8Prenant en compte tous ces éléments, Marcelle Reynaud les montre à l’œuvre lorsqu'ils appréhendent ces territoires, ce qui est pour elle un moyen de permettre au lecteur de découvrir ceux-ci avec eux. Ils savent y garder et conforter leurs biens propres, entre leurs mains ou dans leur famille. Ils parviennent, dans une certaine mesure, grâce à ces propriétés, grâce aussi à leur présence, à contenir les forces qui, naturellement ou historiquement, les contrebattent. Finalement, en profitant souvent du soutien de partenaires qui ont les mêmes enjeux, ils réussissent à saisir la chance qui leur échoit parce qu'ils sont plus vigoureux, moins faibles, que les autres pour résister aux difficultés, et parce que, en même temps, les contradictions qui contraignent les seigneurs et les communautés urbaines leur fournissent indirectement une aide non négligeable.

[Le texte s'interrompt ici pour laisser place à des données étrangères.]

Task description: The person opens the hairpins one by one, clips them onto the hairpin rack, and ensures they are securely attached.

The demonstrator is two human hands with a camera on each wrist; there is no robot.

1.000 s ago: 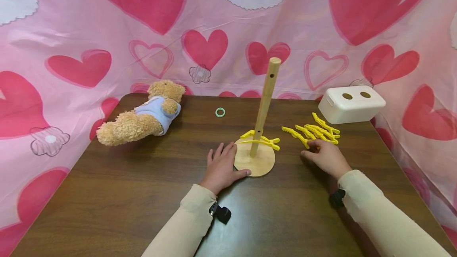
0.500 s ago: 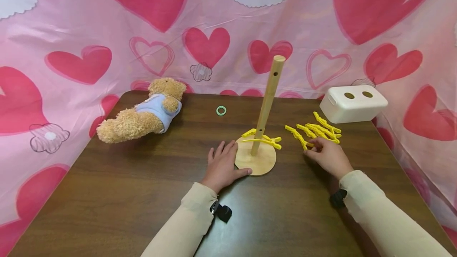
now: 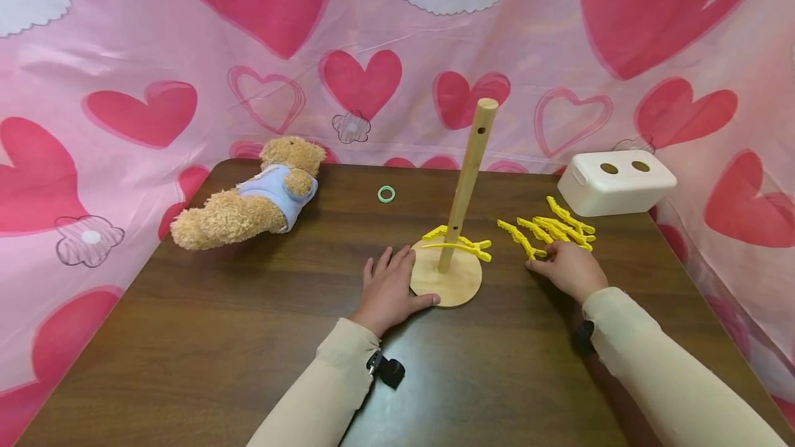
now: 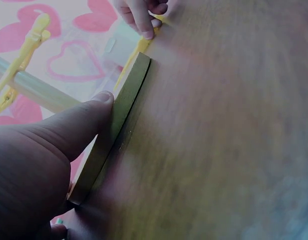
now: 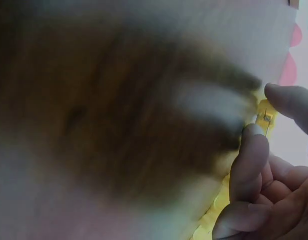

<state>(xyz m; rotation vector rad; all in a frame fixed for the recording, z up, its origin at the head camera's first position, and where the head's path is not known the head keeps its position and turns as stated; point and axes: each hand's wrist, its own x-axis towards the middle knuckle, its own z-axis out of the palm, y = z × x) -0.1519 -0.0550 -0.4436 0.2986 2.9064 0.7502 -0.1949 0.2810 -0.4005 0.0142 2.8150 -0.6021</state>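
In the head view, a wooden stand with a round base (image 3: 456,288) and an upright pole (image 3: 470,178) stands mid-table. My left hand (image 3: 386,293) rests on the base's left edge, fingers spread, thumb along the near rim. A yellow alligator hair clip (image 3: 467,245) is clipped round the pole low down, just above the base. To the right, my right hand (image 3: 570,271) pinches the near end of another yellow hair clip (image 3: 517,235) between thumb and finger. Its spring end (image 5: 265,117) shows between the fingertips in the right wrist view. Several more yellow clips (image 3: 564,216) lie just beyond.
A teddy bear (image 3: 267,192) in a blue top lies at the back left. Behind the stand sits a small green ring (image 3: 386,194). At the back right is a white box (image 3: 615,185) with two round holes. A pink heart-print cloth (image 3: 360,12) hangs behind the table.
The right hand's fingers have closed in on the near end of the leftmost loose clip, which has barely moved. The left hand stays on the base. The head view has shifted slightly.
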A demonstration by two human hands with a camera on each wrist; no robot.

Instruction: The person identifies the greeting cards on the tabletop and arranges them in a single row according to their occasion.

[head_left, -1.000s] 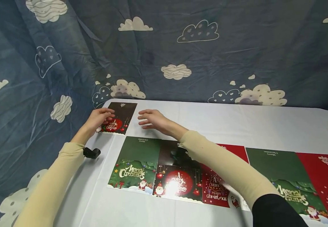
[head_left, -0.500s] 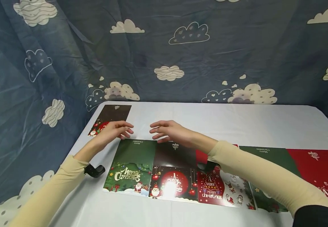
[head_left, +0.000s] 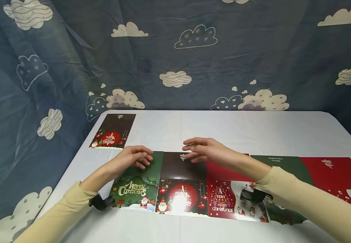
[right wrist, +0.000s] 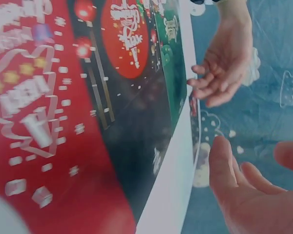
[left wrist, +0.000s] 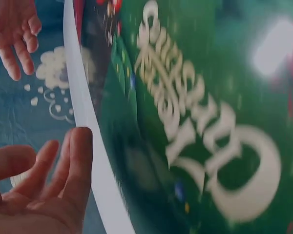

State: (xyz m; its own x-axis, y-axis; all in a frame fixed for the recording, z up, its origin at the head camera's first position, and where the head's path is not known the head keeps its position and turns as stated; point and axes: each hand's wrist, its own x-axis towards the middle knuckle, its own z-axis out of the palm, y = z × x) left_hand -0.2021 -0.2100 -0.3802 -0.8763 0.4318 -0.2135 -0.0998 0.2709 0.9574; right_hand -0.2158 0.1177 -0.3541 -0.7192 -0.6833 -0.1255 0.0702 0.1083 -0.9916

9Maîtrisant mieux l'espace, ils ont la capacité de mieux contrôler les populations et donc de mettre en place, d'aménager et de développer des institutions par lesquelles ils gouvernent leurs États. Dans un exposé davantage classique, Marcelle Reynaud peut alors éclairer le jeu institutionnel qui, comme dans toutes les principautés, se déroule, grâce aux ressources obtenues, sous le contrôle du prince, avec ses conseillers et avec lui, à l’Hôtel et dans les Chambres, à Angers et à Aix. À l’achèvement de la période, les résultats sont inégaux et l'historien se doit de les nuancer. L’œuvre accomplie reste disparate – l'Anjou n'est pas la Provence – et quelque peu inachevée. Mais elle est assez solide, estime Marcelle Reynaud, pour que le successeur de Louis III, le « roi René », ait un début de règne apparemment fastueux, encore que l'on puisse se demander si le renouveau général des énergies et des économies, qui s'affirme au milieu du 15e siècle, n'intervient pas comme un miroir déformant et exaltant pour donner une image très embellie d'une réalité moins lumineuse, davantage crépusculaire.